WORK TO COMPLETE: Could you give the listing again exactly, without its pictures?

GIVEN ENTRIES:
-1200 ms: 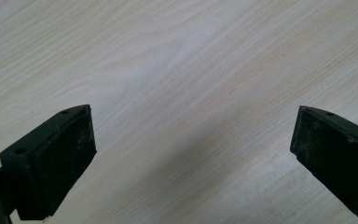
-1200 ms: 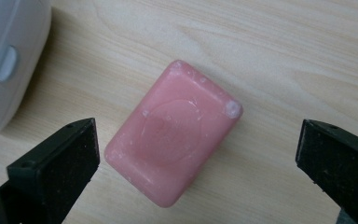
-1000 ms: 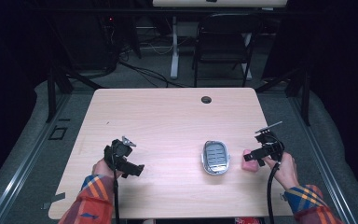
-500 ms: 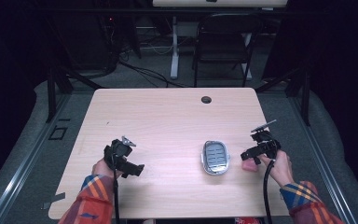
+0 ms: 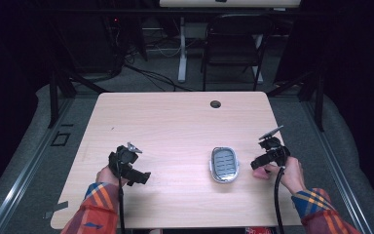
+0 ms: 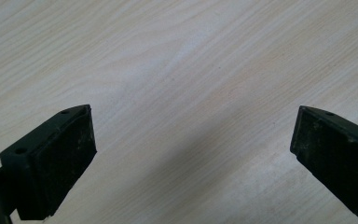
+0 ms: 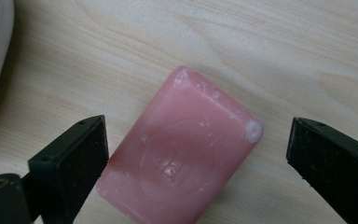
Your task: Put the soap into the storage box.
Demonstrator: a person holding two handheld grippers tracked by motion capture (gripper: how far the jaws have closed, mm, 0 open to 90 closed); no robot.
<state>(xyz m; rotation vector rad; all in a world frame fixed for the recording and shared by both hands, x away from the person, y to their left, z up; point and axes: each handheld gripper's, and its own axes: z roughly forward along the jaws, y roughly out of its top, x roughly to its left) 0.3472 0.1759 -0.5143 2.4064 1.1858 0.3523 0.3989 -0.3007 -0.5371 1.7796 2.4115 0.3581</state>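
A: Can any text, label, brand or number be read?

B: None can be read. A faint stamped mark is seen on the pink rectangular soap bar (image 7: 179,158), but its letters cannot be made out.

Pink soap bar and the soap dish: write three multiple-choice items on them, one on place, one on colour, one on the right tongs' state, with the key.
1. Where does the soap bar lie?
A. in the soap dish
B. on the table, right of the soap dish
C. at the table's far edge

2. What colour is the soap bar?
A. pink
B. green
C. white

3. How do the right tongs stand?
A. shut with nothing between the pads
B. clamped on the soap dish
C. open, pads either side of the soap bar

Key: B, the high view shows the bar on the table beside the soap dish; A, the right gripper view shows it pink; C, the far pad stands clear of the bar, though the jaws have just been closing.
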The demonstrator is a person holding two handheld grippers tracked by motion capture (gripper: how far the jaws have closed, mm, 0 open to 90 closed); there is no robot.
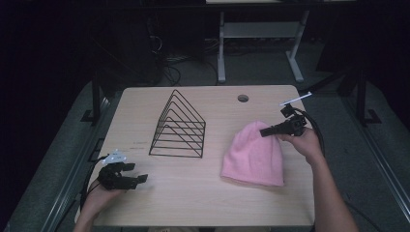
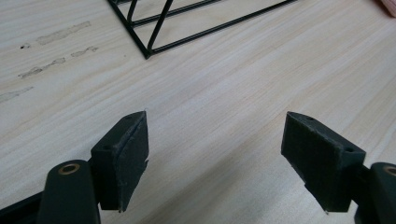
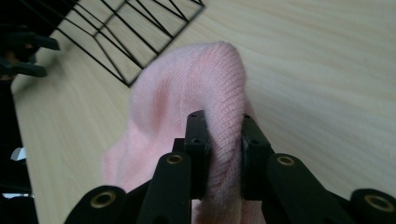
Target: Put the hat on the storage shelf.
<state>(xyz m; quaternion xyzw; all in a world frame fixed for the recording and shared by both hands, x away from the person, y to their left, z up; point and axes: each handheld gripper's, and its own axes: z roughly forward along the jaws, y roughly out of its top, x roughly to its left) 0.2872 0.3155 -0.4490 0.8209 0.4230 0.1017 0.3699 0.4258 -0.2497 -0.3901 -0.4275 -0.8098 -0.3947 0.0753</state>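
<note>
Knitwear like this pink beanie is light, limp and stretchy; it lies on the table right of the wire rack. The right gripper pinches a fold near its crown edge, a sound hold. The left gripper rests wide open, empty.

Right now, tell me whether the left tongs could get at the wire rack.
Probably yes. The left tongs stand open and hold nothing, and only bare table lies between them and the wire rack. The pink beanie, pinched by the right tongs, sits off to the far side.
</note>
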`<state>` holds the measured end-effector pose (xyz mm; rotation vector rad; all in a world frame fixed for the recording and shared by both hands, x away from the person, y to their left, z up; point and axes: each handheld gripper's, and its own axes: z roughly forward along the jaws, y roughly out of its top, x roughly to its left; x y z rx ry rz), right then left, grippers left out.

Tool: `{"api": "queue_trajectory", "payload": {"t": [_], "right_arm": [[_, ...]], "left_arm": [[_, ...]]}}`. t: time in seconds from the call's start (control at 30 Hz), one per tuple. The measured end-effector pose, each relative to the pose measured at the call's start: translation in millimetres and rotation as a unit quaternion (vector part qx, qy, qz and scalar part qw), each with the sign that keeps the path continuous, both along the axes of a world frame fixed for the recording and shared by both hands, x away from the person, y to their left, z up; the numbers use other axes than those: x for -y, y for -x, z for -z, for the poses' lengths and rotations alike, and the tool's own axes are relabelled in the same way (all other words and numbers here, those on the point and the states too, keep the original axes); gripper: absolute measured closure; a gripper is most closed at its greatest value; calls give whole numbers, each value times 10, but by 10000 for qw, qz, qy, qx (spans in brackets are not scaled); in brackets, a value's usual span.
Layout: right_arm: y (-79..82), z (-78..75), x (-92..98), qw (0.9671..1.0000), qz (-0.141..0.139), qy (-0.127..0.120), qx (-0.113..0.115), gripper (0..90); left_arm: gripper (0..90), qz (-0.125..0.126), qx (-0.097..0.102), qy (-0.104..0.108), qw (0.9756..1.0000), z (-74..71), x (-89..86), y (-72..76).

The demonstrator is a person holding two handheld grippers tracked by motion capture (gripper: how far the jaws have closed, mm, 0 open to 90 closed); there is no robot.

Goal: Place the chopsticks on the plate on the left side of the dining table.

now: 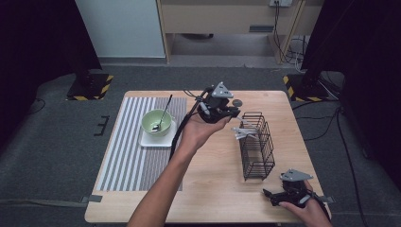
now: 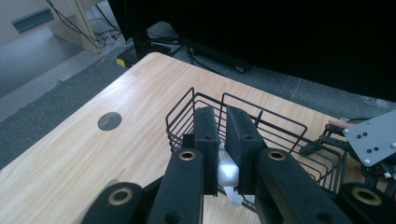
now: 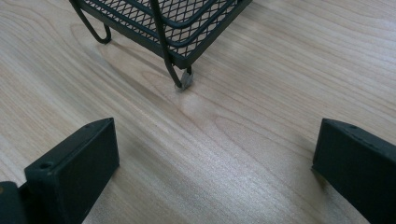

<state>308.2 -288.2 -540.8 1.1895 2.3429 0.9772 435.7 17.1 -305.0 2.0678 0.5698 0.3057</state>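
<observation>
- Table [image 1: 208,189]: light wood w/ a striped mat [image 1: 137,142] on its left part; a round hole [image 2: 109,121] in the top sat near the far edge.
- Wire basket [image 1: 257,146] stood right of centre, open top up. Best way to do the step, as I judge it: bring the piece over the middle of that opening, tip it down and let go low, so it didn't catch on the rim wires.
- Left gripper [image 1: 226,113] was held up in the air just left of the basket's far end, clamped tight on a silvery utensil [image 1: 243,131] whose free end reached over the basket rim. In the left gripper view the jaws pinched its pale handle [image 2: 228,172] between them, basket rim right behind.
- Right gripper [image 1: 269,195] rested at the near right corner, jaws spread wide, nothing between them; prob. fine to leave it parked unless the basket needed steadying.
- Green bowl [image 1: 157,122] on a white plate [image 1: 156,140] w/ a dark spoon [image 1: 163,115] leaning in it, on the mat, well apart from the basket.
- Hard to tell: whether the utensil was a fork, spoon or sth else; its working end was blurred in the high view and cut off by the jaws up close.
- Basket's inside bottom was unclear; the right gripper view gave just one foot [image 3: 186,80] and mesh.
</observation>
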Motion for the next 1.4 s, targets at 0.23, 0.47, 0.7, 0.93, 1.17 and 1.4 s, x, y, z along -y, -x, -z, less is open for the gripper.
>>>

YOUR SOLUTION:
-1200 ms: 
-1200 ms: 
-1000 ms: 
-500 ms: 
+0 ms: 
+0 ms: 
+0 ms: 
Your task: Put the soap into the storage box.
Demonstrator: a person holding two handheld grippers tracked by motion capture (gripper: how far the jaws have closed, mm, 0 open to 90 closed); no robot.
<state>(xyz m; rotation vector rad; all in a world frame fixed for the recording and shared by both hands, x away from the person, y to their left, z up; point and axes: each handheld gripper's, and its own axes: z roughly forward along the jaws, y roughly out of its top, x roughly to its left) 0.3472 0.1759 -0.5143 2.4064 1.1858 0.3523 0.3989 -0.3007 -0.5371 1.7796 2.4115 0.3581</state>
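A: Can any text, label, brand or number be read?

B: None can be read. A faint stamped mark is seen on the pink rectangular soap bar (image 7: 179,158), but its letters cannot be made out.

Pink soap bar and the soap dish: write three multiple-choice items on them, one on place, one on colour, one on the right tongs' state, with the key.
1. Where does the soap bar lie?
A. in the soap dish
B. on the table, right of the soap dish
C. at the table's far edge

2. What colour is the soap bar?
A. pink
B. green
C. white

3. How do the right tongs stand?
A. shut with nothing between the pads
B. clamped on the soap dish
C. open, pads either side of the soap bar

Key: B, the high view shows the bar on the table beside the soap dish; A, the right gripper view shows it pink; C, the far pad stands clear of the bar, though the jaws have just been closing.
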The demonstrator is a person holding two handheld grippers tracked by motion capture (gripper: how far the jaws have closed, mm, 0 open to 90 closed); there is no robot.
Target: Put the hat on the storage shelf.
<state>(xyz m; quaternion xyzw; all in a world frame fixed for the recording and shared by both hands, x away from the person, y to their left, z up; point and axes: each handheld gripper's, and its own axes: z roughly forward along the jaws, y roughly out of its top, x roughly to its left) 0.2872 0.3155 -0.4490 0.8209 0.4230 0.1017 0.3699 0.4258 -0.2497 -0.3901 -0.4275 -0.8098 -0.3947 0.0753</state>
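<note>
Knitwear like this pink beanie is light, limp and stretchy; it lies on the table right of the wire rack. The right gripper pinches a fold near its crown edge, a sound hold. The left gripper rests wide open, empty.

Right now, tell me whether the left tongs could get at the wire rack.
Probably yes. The left tongs stand open and hold nothing, and only bare table lies between them and the wire rack. The pink beanie, pinched by the right tongs, sits off to the far side.
</note>
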`<state>` holds the measured end-effector pose (xyz mm; rotation vector rad; all in a world frame fixed for the recording and shared by both hands, x away from the person, y to their left, z up; point and axes: each handheld gripper's, and its own axes: z roughly forward along the jaws, y roughly out of its top, x roughly to its left; x y z rx ry rz), right then left, grippers left out.

Tool: `{"api": "queue_trajectory", "payload": {"t": [_], "right_arm": [[_, ...]], "left_arm": [[_, ...]]}}`. t: time in seconds from the call's start (control at 30 Hz), one per tuple. The measured end-effector pose, each relative to the pose measured at the call's start: translation in millimetres and rotation as a unit quaternion (vector part qx, qy, qz and scalar part qw), each with the sign that keeps the path continuous, both along the axes of a world frame fixed for the recording and shared by both hands, x away from the person, y to their left, z up; the numbers use other axes than those: x for -y, y for -x, z for -z, for the poses' lengths and rotations alike, and the tool's own axes are relabelled in the same way (all other words and numbers here, those on the point and the states too, keep the original axes); gripper: absolute measured closure; a gripper is most closed at its greatest value; calls give whole numbers, each value times 10, but by 10000 for qw, qz, qy, qx (spans in brackets are not scaled); in brackets, a value's usual span.
Layout: right_arm: y (-79..82), z (-78..75), x (-92..98), qw (0.9671..1.0000), qz (-0.141..0.139), qy (-0.127..0.120), qx (-0.113..0.115), gripper (0..90); left_arm: gripper (0..90), qz (-0.125..0.126), qx (-0.097..0.102), qy (-0.104..0.108), qw (0.9756..1.0000), z (-74..71), x (-89..86), y (-72..76).

The demonstrator is a person holding two handheld grippers tracked by motion capture (gripper: how far the jaws have closed, mm, 0 open to 90 closed); there is no robot.

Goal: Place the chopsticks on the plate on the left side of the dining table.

now: 
now: 
now: 

<state>308.2 -288.2 -540.8 1.1895 2.3429 0.9772 435.7 17.1 -305.0 2.0678 0.5698 0.3057</state>
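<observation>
- Table [image 1: 208,189]: light wood w/ a striped mat [image 1: 137,142] on its left part; a round hole [image 2: 109,121] in the top sat near the far edge.
- Wire basket [image 1: 257,146] stood right of centre, open top up. Best way to do the step, as I judge it: bring the piece over the middle of that opening, tip it down and let go low, so it didn't catch on the rim wires.
- Left gripper [image 1: 226,113] was held up in the air just left of the basket's far end, clamped tight on a silvery utensil [image 1: 243,131] whose free end reached over the basket rim. In the left gripper view the jaws pinched its pale handle [image 2: 228,172] between them, basket rim right behind.
- Right gripper [image 1: 269,195] rested at the near right corner, jaws spread wide, nothing between them; prob. fine to leave it parked unless the basket needed steadying.
- Green bowl [image 1: 157,122] on a white plate [image 1: 156,140] w/ a dark spoon [image 1: 163,115] leaning in it, on the mat, well apart from the basket.
- Hard to tell: whether the utensil was a fork, spoon or sth else; its working end was blurred in the high view and cut off by the jaws up close.
- Basket's inside bottom was unclear; the right gripper view gave just one foot [image 3: 186,80] and mesh.
</observation>
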Motion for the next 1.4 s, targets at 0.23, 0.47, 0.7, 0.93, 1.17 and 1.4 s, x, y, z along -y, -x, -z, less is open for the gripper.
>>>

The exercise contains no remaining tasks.